“Messy;” that’s the one-word answer I’ve been giving to the question “How was LoveFest?” Sure, it was a beautiful day, I had fun and even danced to some good techno, but my overall impression of the event was that it almost exceeded FurCon in terms of kids going well beyond what they could, or should, handle.
The first sign of messiness came as I was standing behind the Tantra float with Kitty shortly after arriving. We were chatting with Saturnia when a man came over and asked us if he knew where to find a medical team, as he had just found a group of really "messed up" kids in need of some assistance; a few minutes later I noticed a kid stumble headlong into a trashcan and then just stand there, leaning forward against it, his eyes rolling up into his head. We moved on before I could see the outcome of this particular bad trip, but shortly afterwards, standing against a barricade and watching the crowd in front of the Kontrol/Auralism Records float, I had a more personal encounter with wretched excess. A very suburban-looking blonde girl, wearing the faerie wings and tiara that seemed to be the LoveFest fashion statement for girls this year, stumbled over and began rubbing herself up against me. More amused than shocked I said “Hey, having fun?” “Yeah,” she slurred, and proceeded to ask about my favorite color before her friend pulled her, loose-limbed and barely standing, back into the crowd. Shortly thereafter, on my way to get a drink, I saw an otherwise very attractive blond boy puking right in the middle of Larkin street, and then, coming back from getting that drink, a girl who was being led through the crowd by two friends went rag-doll limp and collapsed right in front of me.

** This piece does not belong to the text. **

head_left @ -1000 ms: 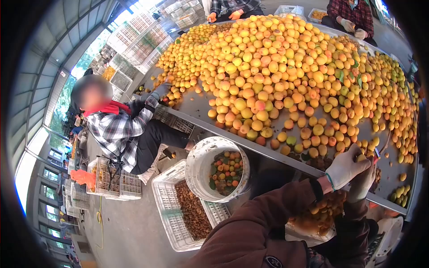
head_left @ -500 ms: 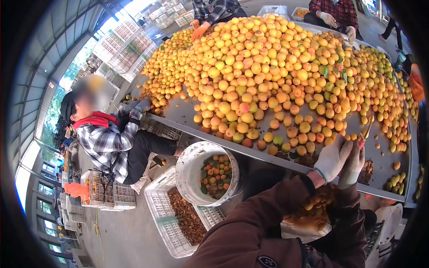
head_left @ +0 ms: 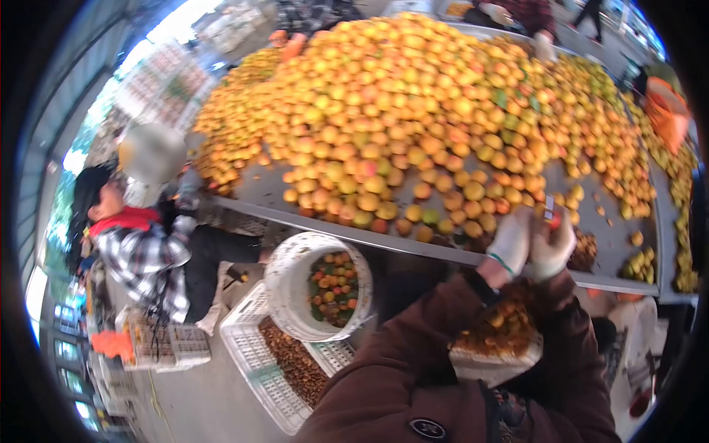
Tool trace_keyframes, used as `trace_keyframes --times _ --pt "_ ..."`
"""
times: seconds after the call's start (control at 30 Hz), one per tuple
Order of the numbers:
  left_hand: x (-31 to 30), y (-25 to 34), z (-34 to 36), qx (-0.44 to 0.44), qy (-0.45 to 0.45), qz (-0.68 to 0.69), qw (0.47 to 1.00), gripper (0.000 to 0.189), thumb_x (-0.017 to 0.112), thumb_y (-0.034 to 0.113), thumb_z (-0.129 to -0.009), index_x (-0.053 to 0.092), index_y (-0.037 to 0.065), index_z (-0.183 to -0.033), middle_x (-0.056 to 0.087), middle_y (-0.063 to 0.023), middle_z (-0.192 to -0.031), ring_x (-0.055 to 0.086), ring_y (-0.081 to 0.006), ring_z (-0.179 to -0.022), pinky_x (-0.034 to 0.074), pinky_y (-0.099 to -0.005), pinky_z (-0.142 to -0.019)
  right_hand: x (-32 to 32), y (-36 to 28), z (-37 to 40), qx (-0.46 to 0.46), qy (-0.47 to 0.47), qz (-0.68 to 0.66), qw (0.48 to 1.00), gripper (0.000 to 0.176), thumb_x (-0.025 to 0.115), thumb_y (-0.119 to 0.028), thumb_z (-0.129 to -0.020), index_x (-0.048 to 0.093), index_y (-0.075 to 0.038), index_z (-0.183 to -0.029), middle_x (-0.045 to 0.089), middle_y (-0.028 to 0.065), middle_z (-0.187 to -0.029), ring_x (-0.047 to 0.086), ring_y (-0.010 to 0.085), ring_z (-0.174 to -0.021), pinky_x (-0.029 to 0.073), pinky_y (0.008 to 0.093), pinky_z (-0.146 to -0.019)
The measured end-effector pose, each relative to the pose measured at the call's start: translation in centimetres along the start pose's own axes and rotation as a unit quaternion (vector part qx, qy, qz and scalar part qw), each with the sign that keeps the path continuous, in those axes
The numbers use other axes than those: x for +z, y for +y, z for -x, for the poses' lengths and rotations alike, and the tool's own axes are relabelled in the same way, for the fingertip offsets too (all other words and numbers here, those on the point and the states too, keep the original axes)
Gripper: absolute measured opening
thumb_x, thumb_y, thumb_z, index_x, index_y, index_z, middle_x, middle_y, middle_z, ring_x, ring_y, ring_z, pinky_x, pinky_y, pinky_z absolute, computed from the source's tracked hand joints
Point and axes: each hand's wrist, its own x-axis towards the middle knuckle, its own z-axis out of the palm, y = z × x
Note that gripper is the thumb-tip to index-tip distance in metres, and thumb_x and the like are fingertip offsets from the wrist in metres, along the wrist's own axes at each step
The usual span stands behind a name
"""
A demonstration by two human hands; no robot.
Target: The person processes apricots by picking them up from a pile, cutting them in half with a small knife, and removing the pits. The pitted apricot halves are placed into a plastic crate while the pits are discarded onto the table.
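Both my hands wear pale work gloves and are close together over the near edge of the metal table [head_left: 436, 253]. My right hand [head_left: 554, 247] is closed on a small knife [head_left: 549, 207], whose short blade points upward beside a bit of red. My left hand [head_left: 512, 240] presses against it with curled fingers; whatever it holds is hidden. Just beyond them lies a large heap of orange-yellow apricots [head_left: 399, 111]. Under my forearms sits a crate of opened, wet-looking apricots [head_left: 498, 332].
Left of me, a white bucket [head_left: 277, 284] with whole apricots stands on a white plastic crate [head_left: 247, 362] holding brown pits [head_left: 292, 362]. A person in a checked shirt [head_left: 148, 247] sits at the left. Other people's gloved hands [head_left: 545, 46] are across the table.
The view has shifted slightly and blurred, so the scene sits further left. My hands are closer together, and the knife blade has turned from slanting right to nearly upright.
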Motion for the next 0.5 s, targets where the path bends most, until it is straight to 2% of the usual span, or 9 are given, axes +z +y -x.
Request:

Kitty later commented that, when he first got down there around 2PM, he was surprised by just how fucked-up everybody already seemed to be. Now, far be it for me to cast aspersions on people for losing their faces in whatever manner they chose in public, but c’mon kids, you need to learn how to maintain. When I was dancing to Alland Byallo’s set at the Kontrol float later, I took a moment to really look at the crowd around me. In front of me were five gay guys dancing shirtless and passing around a bottle of jungle juice; to my right was a group of younger kids, probably in their early twenties, including a very pretty thin, smooth, boy with shaggy blonde and red-streaked hair wearing aviators and with one cuff of a pair of fur-lined handcuffs locked around his right wrist; while to my left was a gentleman wearing a straw homburg, a button-up shirt with a vest, and aviators looking quite dandy and handsome, and all around a crowd of generally attractive, young people sucking on lollipops. It was obvious to me, being well-versed in such things, that everybody was pretty high, but there were no signs of the simply gross behavior I had seen earlier. This, I thought, is part of what makes the techno scene attractive to me, that it’s a scene where people like to party, but are a little more mature in the way they go about it. Walking around later it seemed to me that there was a direct correlation between the level of sophistication in the music and the overall vibe of the crowd, where the dumber the music got, the sloppier the crowd.
Kitty and I left LoveFest around 5.00; with the size of the crowd increasing, along with the lines for the portapotties and beverages, we didn’t really see much promise of the party getting any less sloppy, and, beyond Kontrol, there wasn’t much musically that caught my interest (I do have to give the HomoChic kids a shout-out for their “Death of Shade” float, which I thought best captured the renegade spirit that should be a major part of the LoveFest experience, but they suffered from poor placement between Tantra and Tweekin’ Records, whose sound systems simply overpowered HomoChic’s to such a degree that I couldn’t even hear them when I moved back a few feet from the speakers). I’m glad that San Francisco does LoveFest, and I’m even kind of glad that these kids, sloppy as they may be, have a chance to experience it, but, as another veteran partier of my acquaintance recently put it, I don’t really want to hang out around them while they go through their learning experiences.